A former professor of anthropology in Vidyasagar University, West Bengal, recounts how the university gave precious little to the community in whose land it was built while depriving them of their traditional rights

Let me begin with a Munda man, of a village bordering Vidyasagar University campus in Paschim (West) Medinipur district, West Bengal. He was about 60 when I first met him in 1987 – a lean dark-skinned man, strong enough to ferry commuters on a cycle rickshaw in the town. He narrated to me his childhood when the campus of Vidyasagar University was a village common land. Raghunath told me repeatedly, “The land of your university is the grazing ground of our cattle, our women collected fuelwood from your ground and our children played here. We defended our village from the attacks of the robbers unitedly with our bow and arrow, but now your guards are creating problems for us.” 
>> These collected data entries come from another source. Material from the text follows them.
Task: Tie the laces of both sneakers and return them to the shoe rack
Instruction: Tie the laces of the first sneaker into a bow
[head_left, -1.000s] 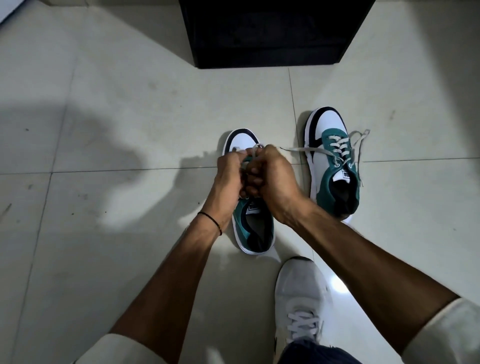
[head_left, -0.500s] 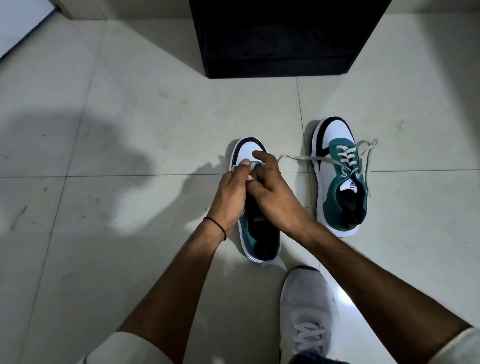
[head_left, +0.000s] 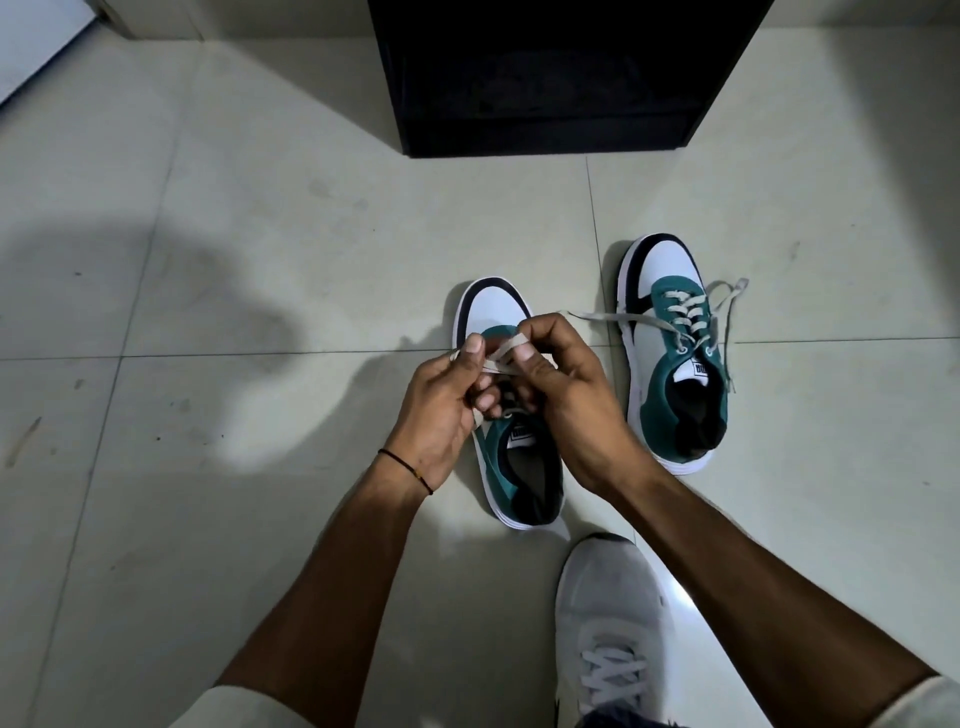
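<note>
Two white, teal and black sneakers stand on the tiled floor, toes pointing away from me. Over the left sneaker (head_left: 524, 467), my left hand (head_left: 447, 410) and my right hand (head_left: 571, 395) meet, each pinching a strand of its grey laces (head_left: 501, 356), which cross between my fingertips. The hands hide the sneaker's eyelets. The right sneaker (head_left: 670, 353) stands apart to the right with its laces (head_left: 727, 312) loose, one end trailing left across the floor. The black shoe rack (head_left: 545, 78) stands beyond, at the top of the view.
My own foot in a white shoe (head_left: 613, 623) rests on the floor just behind the left sneaker. A white door or panel edge (head_left: 36, 41) shows at the top left corner. Pale floor tiles (head_left: 234, 260) surround the sneakers.
My hands have separated slightly and lifted lace strands up, now crossed between the fingertips; earlier they were clenched together low over the sneaker. The view has shifted closer to the sneakers.
</note>
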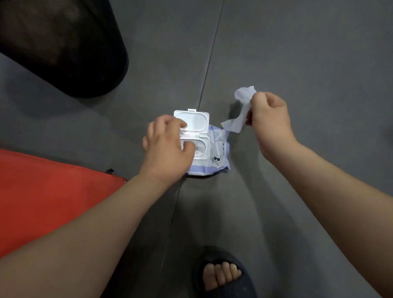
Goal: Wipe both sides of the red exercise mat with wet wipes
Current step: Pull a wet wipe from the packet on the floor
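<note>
My right hand [269,122] has a clenched grip on one wipe [239,109], pinched near its top, so it hangs crumpled and clear of the pack [216,155]. My left hand [167,144] holds the pack down on the floor [294,50], fingers bent over the frame of its open lid [193,120].

The mat [31,201] lies flat on the floor, low and to my left, apart from the pack. Its near corner is beside my left forearm. It runs out of view, so I cannot tell its long axis.

The left hand is nearer the mat, but the wipe is in the right. I judge the wipe must cross leftward and toward me, past the pack, to start wiping.
</note>
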`<state>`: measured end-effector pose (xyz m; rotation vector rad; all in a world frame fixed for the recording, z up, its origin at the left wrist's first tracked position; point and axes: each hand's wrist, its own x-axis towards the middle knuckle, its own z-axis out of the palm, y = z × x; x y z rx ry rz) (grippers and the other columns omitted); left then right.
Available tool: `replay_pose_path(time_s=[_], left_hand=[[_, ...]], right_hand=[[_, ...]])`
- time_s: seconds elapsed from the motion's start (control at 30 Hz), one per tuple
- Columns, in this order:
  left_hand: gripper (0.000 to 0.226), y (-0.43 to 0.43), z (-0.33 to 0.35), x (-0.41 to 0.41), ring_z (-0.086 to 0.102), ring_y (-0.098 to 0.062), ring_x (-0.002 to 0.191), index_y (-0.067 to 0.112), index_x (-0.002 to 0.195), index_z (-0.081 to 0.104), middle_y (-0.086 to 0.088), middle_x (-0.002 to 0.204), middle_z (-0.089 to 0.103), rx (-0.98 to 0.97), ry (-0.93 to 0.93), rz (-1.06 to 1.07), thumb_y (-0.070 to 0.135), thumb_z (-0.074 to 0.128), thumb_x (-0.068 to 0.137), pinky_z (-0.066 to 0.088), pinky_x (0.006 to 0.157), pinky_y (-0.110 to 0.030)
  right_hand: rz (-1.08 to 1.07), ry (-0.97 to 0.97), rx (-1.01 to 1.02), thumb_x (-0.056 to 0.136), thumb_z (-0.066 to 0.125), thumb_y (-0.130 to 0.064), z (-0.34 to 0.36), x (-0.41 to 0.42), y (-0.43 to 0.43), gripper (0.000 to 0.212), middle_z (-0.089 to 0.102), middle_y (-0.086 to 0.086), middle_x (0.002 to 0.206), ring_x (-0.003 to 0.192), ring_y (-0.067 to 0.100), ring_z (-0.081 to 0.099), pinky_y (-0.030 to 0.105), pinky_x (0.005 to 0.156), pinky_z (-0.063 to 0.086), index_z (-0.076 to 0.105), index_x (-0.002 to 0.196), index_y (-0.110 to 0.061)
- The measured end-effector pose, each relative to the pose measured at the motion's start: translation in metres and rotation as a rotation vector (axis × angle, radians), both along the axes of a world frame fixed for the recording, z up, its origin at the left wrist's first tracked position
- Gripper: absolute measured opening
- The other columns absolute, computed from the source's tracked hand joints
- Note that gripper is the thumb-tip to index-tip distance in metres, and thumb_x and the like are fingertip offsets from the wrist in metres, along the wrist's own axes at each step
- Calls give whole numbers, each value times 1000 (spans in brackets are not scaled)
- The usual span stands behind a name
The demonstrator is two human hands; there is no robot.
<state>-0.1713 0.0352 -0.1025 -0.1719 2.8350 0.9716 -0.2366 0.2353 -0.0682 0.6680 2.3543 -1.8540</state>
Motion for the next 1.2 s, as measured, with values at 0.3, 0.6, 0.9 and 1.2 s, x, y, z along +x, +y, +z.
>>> replay_pose_path(time_s=[0.3, 0.6, 0.9, 1.2], left_hand=[[52, -9, 9, -10, 52, -20, 117, 33, 136, 59, 19, 85, 57, 359, -122, 190, 44, 53, 86, 39, 112, -44], [26, -8, -25, 26, 33, -21, 122, 27, 80, 62, 9, 108, 39, -116, -152, 45, 51, 72, 84, 29, 99, -42], [31, -7, -17, 13, 33, -24, 129, 28, 98, 69, 2, 132, 47, -161, -233, 29, 56, 65, 87, 30, 103, -45], [72, -172, -17, 42, 58, -32, 118, 10, 134, 55, -10, 127, 55, 237, 137, 420, 48, 57, 73, 46, 107, -45]], right_hand=[[46, 7, 112, 76, 46, -30, 5, 0, -3, 16, 49, 2, 68, 66, 16, 47, 36, 64, 43, 46, 65, -20], [150, 13, 160, 76, 46, -33, 12, -9, -23, 21, 52, 3, 71, 67, 15, 48, 36, 65, 45, 54, 75, -14], [328, 14, 150, 83, 48, -25, 8, -16, -75, 19, 54, 6, 70, 65, 16, 50, 34, 64, 45, 57, 74, -11], [681, -122, -209, 83, 46, -12, 12, -23, -214, 20, 34, 4, 62, 60, 17, 31, 29, 58, 32, 45, 62, -14]])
Our Munda neighbours, one of whom was Raghunath, were poor and illiterate, and alcoholism was rife among the men. The women, particularly the older women, were also found to drink local rice beer. Whenever we went for fieldwork in the village, the villagers would complain about the absence of irrigational facilities and the problems encountered by them in grazing their cattle and collecting fuelwood for their domestic needs.

Outwitted by the Adivasis

Despite their poverty, illiteracy and daily struggles, the Munda villagers were peaceful, good-humoured and sometimes they would outwit me in conversations. On one occasion, when I asked some Munda women and men about the reason behind the occurrence of a solar eclipse, they recounted a myth. According to them, the reason for a solar eclipse was that a Munda man in the remote past could not pay the dues to a traditional midwife belonging to a low Hindu caste. On the day of a rare solar eclipse, on 24 October 1995, I asked an old woman of Muradanga: “Are the dues to the midwife still unpaid?” The Munda woman replied: “Oh! Yes, how can other people pay for him? The eclipse recurs owing to that original sin.” Like an anthropologist is supposed to, I didn’t stop there. “But why then does the eclipse go away and the sun reappear?” After a few moments, came the reply in the form of a question: “How can the eclipses (grahana) recur unless they go away?” I was outwitted by the poor illiterate Munda neighbour.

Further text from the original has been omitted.